[Start of Attachment]
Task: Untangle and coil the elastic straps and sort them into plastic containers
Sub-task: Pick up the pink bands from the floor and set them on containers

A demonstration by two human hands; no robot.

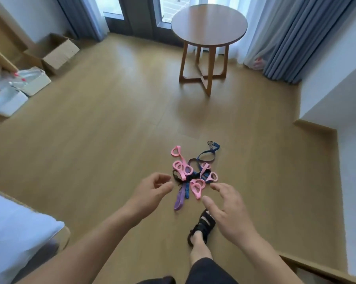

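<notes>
A tangled pile of elastic straps (193,173) lies on the wooden floor in front of me: pink looped straps (183,169), a dark blue strap (206,155), a purple strap (180,199) and a black one. My left hand (152,191) hovers just left of the pile, fingers curled and apart, holding nothing. My right hand (228,210) hovers to the right of the pile with fingers spread, also holding nothing. Clear plastic containers (32,78) sit far off at the left wall.
A round wooden side table (208,23) stands ahead by the curtains. Cardboard boxes (58,52) sit at the left wall. A white bed corner (13,232) is at lower left. My sandalled foot (201,226) rests just below the pile.
</notes>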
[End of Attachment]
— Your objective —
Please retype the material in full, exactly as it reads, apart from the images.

— Output for this task —
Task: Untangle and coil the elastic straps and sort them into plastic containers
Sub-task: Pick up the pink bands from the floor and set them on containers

A demonstration by two human hands; no robot.


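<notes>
A tangled pile of elastic straps (193,173) lies on the wooden floor in front of me: pink looped straps (183,169), a dark blue strap (206,155), a purple strap (180,199) and a black one. My left hand (152,191) hovers just left of the pile, fingers curled and apart, holding nothing. My right hand (228,210) hovers to the right of the pile with fingers spread, also holding nothing. Clear plastic containers (32,78) sit far off at the left wall.
A round wooden side table (208,23) stands ahead by the curtains. Cardboard boxes (58,52) sit at the left wall. A white bed corner (13,232) is at lower left. My sandalled foot (201,226) rests just below the pile.
</notes>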

There is no more to the exercise.